Farmacocinética e potencial de proteção
Um dos destaques do estudo foi o perfil farmacocinético do MK-8527. As concentrações do medicamento atingiram níveis protetores em até 24 horas após a administração, com manutenção acima do limiar de eficácia por 28 dias nas doses de 6 mg e 12 mg. Isso oferece margem de segurança caso a ingestão do comprimido ocorra com atraso de alguns dias.
“É possível que a proteção comece até mesmo em uma hora”, comentou Mayer. “E a curva de concentração indica que o medicamento se mantém eficaz por todo o período entre as doses.”
Ainda que os dados apontem para a possibilidade de uso bimestral, o professor pondera que o nível de proteção começa a cair após cerca de 40 dias. Por isso, a recomendação segue sendo o uso mensal.

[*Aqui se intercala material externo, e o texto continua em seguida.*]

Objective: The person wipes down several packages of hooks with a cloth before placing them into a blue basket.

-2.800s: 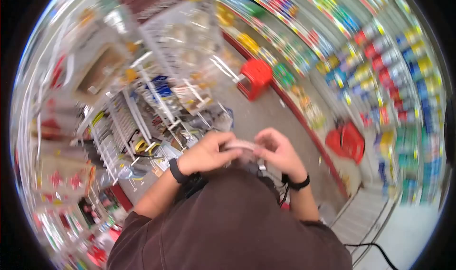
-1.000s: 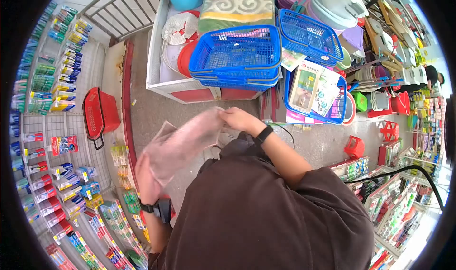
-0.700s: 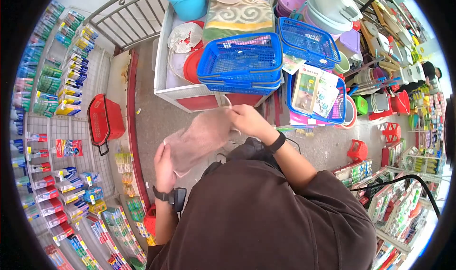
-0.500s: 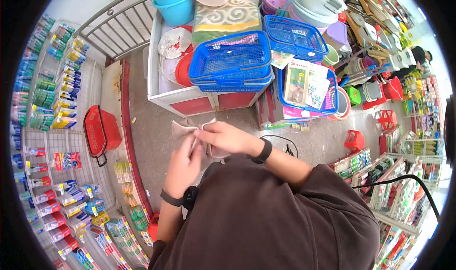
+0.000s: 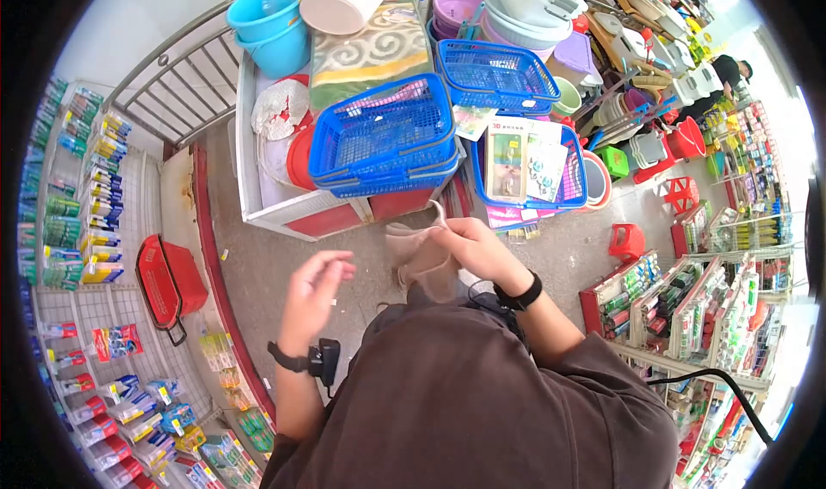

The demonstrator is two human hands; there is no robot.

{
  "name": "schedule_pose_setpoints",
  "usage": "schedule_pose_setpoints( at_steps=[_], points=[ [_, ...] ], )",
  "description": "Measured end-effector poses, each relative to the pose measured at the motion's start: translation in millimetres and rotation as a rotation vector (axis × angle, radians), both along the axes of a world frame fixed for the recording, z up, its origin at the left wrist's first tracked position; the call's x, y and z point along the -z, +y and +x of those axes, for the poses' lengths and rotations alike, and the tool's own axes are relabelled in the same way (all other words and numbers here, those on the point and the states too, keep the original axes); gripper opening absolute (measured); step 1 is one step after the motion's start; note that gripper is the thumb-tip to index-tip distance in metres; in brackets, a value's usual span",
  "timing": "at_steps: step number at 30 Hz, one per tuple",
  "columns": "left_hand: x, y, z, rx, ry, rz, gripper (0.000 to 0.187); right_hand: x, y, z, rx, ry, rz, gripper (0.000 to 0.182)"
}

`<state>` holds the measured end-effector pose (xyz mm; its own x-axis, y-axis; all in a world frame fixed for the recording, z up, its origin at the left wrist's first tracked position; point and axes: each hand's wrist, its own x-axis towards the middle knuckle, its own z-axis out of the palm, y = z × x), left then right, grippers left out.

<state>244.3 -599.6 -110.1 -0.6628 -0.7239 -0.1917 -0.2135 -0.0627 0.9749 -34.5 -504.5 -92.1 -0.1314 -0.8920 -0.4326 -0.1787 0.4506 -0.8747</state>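
Note:
My right hand (image 5: 483,250) pinches the upper edge of a limp beige-brown cloth (image 5: 423,261), which hangs down in front of my body. Whether the cloth is a single sheet or a bag cannot be made out. My left hand (image 5: 311,293) is off to the left of the cloth, apart from it, with loosely curled fingers and nothing in them. Beyond both hands, stacked blue plastic baskets (image 5: 385,188) rest on a white-and-red display stand (image 5: 331,221).
A red shopping basket (image 5: 172,284) hangs by the left shelves (image 5: 69,304) of boxed goods. Blue buckets (image 5: 274,42) and a patterned mat (image 5: 374,46) sit on the stand. Another blue basket (image 5: 578,175) holds packaged items. Red stools (image 5: 628,241) and shelving are to the right.
My left hand has let go of the cloth and moved left and down. My right hand has shifted right, still gripping the cloth, which now hangs lower. The view has turned slightly.

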Motion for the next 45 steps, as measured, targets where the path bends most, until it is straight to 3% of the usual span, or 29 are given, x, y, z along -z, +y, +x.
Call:
schedule_pose_setpoints(
  at_steps=[2, 7, 10, 12, 16, 18, 21, 22, 24, 30, 33, 36, 39, 40, 41, 43, 45],
  points=[
    [26, -34, -4, -0.089, 0.005, 0.079, 0.03, -5, -3, -23, 0.029, 0.012, -0.051, 0.036],
    [83, -109, -23, -0.301, -0.262, 0.19, 0.037, -28, -2, -90, 0.103, -0.023, -0.16, 0.035],
    [109, -147, -40, -0.322, -0.374, 0.249, 0.046, -58, 8, -128, 0.25, -0.192, -0.091, 0.029],
    [114, -164, -55, -0.378, -0.459, 0.368, 0.057, -51, 11, -147, 0.416, -0.294, -0.196, 0.026],
    [134, -199, -67, -0.432, -0.519, 0.471, 0.057, -21, 10, -185, 0.629, -0.42, -0.344, 0.029],
    [146, -209, -58, -0.39, -0.496, 0.455, 0.046, -17, 6, -196, 0.656, -0.403, -0.353, 0.03],
    [142, -215, -50, -0.426, -0.328, 0.556, 0.035, -12, 2, -206, 0.69, -0.361, -0.349, 0.035],
    [117, -213, -57, -0.423, -0.385, 0.522, 0.029, -10, 0, -209, 0.703, -0.338, -0.358, 0.04],
    [87, -211, -67, -0.423, -0.366, 0.486, 0.03, -4, -4, -215, 0.708, -0.312, -0.348, 0.04],
    [57, -233, -72, -0.325, -0.465, 0.394, 0.029, -12, -25, -207, 0.77, -0.271, -0.373, 0.03],
    [51, -249, -63, -0.353, -0.437, 0.196, 0.027, -7, -32, -206, 0.768, -0.235, -0.385, 0.03],
    [37, -260, -52, -0.352, -0.316, 0.262, 0.024, -10, -50, -205, 0.978, -0.224, -0.486, 0.03],
    [32, -268, -32, -0.407, -0.147, 0.293, 0.025, -8, -60, -222, 1.036, -0.173, -0.449, 0.031],
    [50, -278, -12, -0.445, -0.094, 0.345, 0.027, -3, -65, -228, 1.039, -0.116, -0.426, 0.029],
    [50, -282, -6, -0.439, -0.093, 0.348, 0.027, 32, -60, -258, 0.946, 0.153, -0.356, 0.029],
    [48, -284, 7, -0.571, 0.102, 0.376, 0.03, 70, -78, -285, 0.881, 0.094, -0.296, 0.034],
    [55, -285, 29, -0.623, 0.113, 0.387, 0.029, 110, -101, -312, 0.913, 0.08, -0.127, 0.039]
  ],
)
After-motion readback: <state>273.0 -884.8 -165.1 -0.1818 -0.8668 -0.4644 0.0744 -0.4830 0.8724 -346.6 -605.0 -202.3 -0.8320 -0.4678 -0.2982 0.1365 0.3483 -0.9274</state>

Fase III: novas pesquisas com foco em populações prioritárias
Com base nos resultados positivos, a Merck iniciará agora os testes de fase III em parceria com a Fundação Bill & Melinda Gates e o Centro Internacional de Pesquisa Clínica da Universidade de Washington. Os ensaios EXPrESSIVE-10 e EXPrESSIVE-11 devem recrutar cerca de 9 mil participantes em diversos países.
O EXPrESSIVE-10 terá como foco mulheres e adolescentes sexualmente ativas no Quênia, África do Sul e Uganda. Já o EXPrESSIVE-11 incluirá homens gays, pessoas trans e não binárias em 16 países, comparando o MK-8527 ao regime diário com tenofovir/emtricitabina (Truvada).
“Com apenas 18% da necessidade global de PrEP atendida, há uma urgência em ampliar as opções de prevenção”, afirmou Trevor Mundel, presidente de saúde global da Fundação Gates. “O MK-8527 pode ser um divisor de águas.”
O futuro da PrEP oral mensal
A expectativa é que, se os estudos avançarem conforme planejado, o MK-8527 possa estar disponível para uso até 2028. Para Mitchell Warren, da organização de advocacy AVAC, essa é uma previsão otimista, mas viável.
A aposta na PrEP oral mensal amplia as possibilidades de escolha, respeitando preferências individuais e necessidades específicas. Em um contexto global de desigualdade no acesso à prevenção, inovações como o MK-8527 podem desempenhar um papel estratégico no enfrentamento da epidemia de HIV – desde que venham acompanhadas de políticas públicas inclusivas, distribuição equitativa e escuta ativa das populações mais vulnerabilizadas.